To begin, present a few rounds of Your Add to warm-up your group.
Within a large, open playing space, designate three or four areas as belonging to well-known cities or countries of the world, eg New York, Tokyo, Sydney, etc.
Ask each person to stand in the area belonging to that city or country that they’d like to visit the most.
Each person aims to travel to each of the designated cities/countries in a clockwise direction as often as possible within two minutes.
To move from one city/country to the next, a person must win a quick game of Your Add involving any person standing in the same area.
The ‘winner’ is permitted to advance clockwise to the next city, while the ‘loser’ will remain in the same area and engage a new, random person in a new round of Your Add.
The person who completes the most number of rotations (of all areas) within the allotted time is declared the winner.
Video Transcript for Around The World
presented by Mark Collard
I would like you to note that I’ve created on the ground three particular places. There’s a place over there with a white rope, there’s one over here with a yellow rope, and one behind me effectively with a red rope.
In a moment but not yet I’m going to ask you to move to one of those three places but it’s according to your favourite holiday destination. So give me an example. If you had a business class ticket to anywhere in the world, where would you want to go? Just give me one example.
Europe. What part?
Italy. Okay, great. So Italy is the white rope. So in a moment if you would love to go to Italy, if you’ve only got one of three choices, you’ll be standing over there. Give us another choice.
Whereabouts would be snowy?
Japan. Great. Japan is yellow. So we now have Italy and Japan. Give us somewhere in the southern hemisphere.
Brazil I heard, or we could have Antarctica. We’ll go Brazil, and Brazil is now behind the red. So to repeat we have Italy behind the white, we have Japan behind the yellow, and Brazil behind the red.
In a moment but not yet I’m going to ask you to move to one of those three places. So just think now for a second if you had a choice which holiday destination would you go to? Go off now and stand behind that point.

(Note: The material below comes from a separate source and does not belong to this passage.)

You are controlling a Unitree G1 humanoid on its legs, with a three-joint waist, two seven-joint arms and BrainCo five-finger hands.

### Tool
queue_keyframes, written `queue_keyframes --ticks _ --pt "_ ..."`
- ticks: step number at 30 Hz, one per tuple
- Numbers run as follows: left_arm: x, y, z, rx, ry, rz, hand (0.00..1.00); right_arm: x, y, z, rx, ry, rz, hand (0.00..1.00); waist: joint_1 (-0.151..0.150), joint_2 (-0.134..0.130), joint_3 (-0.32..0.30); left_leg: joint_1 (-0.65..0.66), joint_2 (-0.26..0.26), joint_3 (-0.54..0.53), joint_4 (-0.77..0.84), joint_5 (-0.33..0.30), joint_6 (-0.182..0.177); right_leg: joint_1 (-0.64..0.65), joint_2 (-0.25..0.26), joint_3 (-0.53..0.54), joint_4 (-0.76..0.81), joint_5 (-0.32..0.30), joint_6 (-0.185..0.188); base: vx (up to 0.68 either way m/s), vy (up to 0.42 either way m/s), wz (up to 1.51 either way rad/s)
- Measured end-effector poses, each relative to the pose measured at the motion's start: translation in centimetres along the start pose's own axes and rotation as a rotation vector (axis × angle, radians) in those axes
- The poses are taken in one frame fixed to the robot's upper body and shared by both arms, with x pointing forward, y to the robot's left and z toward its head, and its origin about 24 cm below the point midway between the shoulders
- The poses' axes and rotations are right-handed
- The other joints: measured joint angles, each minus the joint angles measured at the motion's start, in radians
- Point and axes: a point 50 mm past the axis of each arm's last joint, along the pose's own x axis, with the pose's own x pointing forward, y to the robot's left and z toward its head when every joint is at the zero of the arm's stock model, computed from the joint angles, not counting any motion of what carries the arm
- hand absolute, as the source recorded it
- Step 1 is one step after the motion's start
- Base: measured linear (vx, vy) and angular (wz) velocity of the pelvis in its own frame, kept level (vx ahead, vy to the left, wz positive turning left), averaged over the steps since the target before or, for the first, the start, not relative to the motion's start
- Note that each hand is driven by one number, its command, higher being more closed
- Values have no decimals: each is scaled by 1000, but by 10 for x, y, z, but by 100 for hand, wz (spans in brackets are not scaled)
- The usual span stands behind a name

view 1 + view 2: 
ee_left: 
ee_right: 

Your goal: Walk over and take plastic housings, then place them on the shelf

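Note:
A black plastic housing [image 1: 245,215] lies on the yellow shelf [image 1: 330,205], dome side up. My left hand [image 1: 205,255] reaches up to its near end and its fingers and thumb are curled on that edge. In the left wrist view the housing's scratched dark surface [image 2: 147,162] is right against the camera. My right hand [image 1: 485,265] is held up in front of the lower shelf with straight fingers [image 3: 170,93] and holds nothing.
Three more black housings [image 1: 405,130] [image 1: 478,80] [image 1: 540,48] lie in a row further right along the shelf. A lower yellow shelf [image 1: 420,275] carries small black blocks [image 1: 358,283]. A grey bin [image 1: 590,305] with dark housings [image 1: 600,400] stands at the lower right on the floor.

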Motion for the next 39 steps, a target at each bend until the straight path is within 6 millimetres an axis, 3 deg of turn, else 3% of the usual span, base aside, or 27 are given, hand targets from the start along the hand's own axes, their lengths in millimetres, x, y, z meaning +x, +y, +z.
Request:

In the 1950s there was a very famous film called “Around the World in 80 Days”. In this game I’m going to invite you to go around the world in 80 seconds, and the only way you get to move from your current country always moving in a clockwise direction. Those with digital watches, it means that direction.
So you folks are going to go from Brazil to Japan, Japan goes to Italy, Italy comes to Brazil. That is one rotation. So remember where you started. Your objective is to go around this world as many times as possible in 80 seconds, I’m going to be doing the timing, which raises the question, how do I move from one country to the next?
Employing the highly refined skill of Your Add.
At any time you are in a country with any other person, eye them off, say set, your hands quickly dart behind your back. Then will then say go. First person to correctly add the fingers gets to move from their country quickly to the other country.
So if I happen to win I’ll be here. I’ll do a quick Your Add. I race over here. As soon as I get here I look for anyone here who’s here, next duel. If I win again I move. If you happen to not be as successful at winning as the other person, stay where you are and just find another person to have another duel with. At some point you will win and it’ll allow you to move.
Okay? Remember where you are, Brazil, Italy, and Japan. You have 80 seconds on the clock. Unless there’s any questions, go!
(people playing Around The World
Ten seconds. Five. Four. Three. Two. One. Hold it there. Stop. Ding ding ding.
Alright, now understanding that there are some competitive elements in this group I know I can’t move on until at least I ask the question, how many rotations of the world did you manage in 80 seconds.
So anyone… keep you hand up if you got… went around at least once. Keep your hand up if you went around twice around the world. Three times around the world. Four times around the world. Go back to three. Little golf clap for those people. Well done. It means one of two things. One, you were just awfully lucky or two, you’re very good at finding people who aren’t good at math. Not sure what the case may be.
How To Play Narrative
To start, learn how to play Your Add, a fabulous partner game that pits one person against another in a quick game of addition. If you just told yourself, “Ugh, I’m not good at maths,” please take a look anyway – it’s much more fun that you think.
To warm-up your group, first divide them into pairs and introduce the basic elements of Your Add to help them practice their mathematical prowess for a few rounds.
Then, after a short while, and presuming you are situated in a large, open space (indoors or outdoors,) designate three or four areas as belonging to particularly famous or high-profile cities or countries of the world. For example, New York, Paris, Dubai, Sydney, Rio De Janeiro, Hong Kong, Cape Town, etc.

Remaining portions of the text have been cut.